この記事をまとめると
■最近のクルマにはエンジン全体を覆う樹脂製カバーが多く装着されている
■美観や防音性を高める一方でユーザーの整備意識は希薄になりがちだ
■プロに任せる構造と日常点検の推奨という二律背反が存在している
美観のためのエンジンカバーだが……
いまのクルマには、エンジンカバーを装着した車種が多い。ボンネットを開くと、エンジンやハイブリッドシステムなどのメカニズムが搭載されているが、その上に樹脂製カバーが装着されている。エンジンカバーのサイズはさまざまで、シリンダーヘッドの上側だけを覆うタイプから、エンジンルーム全体をカバーするタイプまで見られる。
シリンダーヘッドの上側を覆うタイプのエンジンカバー画像はこちら
メカニズムが好きなユーザーにはエンジンカバーは邪魔に思えるだろうが、いまではそのようなマニアは減った。むしろ、点検やオイル交換などを割安に実施するメンテナンスパッケージの普及などにより、エンジンやバッテリーに触る機会が減っている。
また、最近は質感が重視され、ミドルサイズ以上の車種では、収納設備の内側といった通常は目につかない部分までキレイに仕上げるようになった。配線やパイプを隠すエンジンカバーが普及した背景にも、クルマをキレイに見せる目的がある。
ミドル車種以上のエンジンカバー画像はこちら
このほか、いまのクルマはノイズを小さく抑える傾向にあり、エンジンカバーに防音の役割をもたせることもある。

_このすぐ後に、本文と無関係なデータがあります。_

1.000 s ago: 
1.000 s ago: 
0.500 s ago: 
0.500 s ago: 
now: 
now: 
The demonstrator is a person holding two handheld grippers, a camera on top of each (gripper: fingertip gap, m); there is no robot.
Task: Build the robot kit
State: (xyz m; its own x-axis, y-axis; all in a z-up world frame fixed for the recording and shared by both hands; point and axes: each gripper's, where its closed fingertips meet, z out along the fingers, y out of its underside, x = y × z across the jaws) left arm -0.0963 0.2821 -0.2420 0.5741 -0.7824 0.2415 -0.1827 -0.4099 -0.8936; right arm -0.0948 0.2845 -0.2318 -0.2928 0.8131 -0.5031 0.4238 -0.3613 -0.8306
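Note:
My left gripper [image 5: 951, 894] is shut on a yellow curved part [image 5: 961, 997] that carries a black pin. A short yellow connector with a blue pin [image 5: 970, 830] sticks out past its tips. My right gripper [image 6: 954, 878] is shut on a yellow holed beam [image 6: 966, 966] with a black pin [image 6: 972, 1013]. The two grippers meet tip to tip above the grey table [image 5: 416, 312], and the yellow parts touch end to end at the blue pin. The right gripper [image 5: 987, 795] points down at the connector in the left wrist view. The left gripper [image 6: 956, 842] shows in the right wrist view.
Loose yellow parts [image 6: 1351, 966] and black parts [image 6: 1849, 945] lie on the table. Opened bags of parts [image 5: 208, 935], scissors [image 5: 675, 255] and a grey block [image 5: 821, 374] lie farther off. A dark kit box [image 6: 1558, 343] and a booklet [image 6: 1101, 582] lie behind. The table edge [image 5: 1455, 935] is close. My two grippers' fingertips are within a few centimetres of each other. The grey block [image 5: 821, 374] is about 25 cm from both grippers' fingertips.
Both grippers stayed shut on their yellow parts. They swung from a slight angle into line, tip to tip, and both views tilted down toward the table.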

それにしても、エンジンカバーを見ていると「いまのクルマはメカニズムが複雑だから、素人のユーザーは触らないでほしい。メンテナンスパッケージに加入して、プロによる点検を受けてほしい」というメーカーからのメッセージ性を感じる。
その一方で、メーカーの開発者は「日常的な愛車の点検は大切だ。オイルやタイヤをときどきチェックして、安全に使っていただきたい」という。エンジンルームをキレイに見せるエンジンカバーは、矛盾を抱えた装備ともいえるだろう。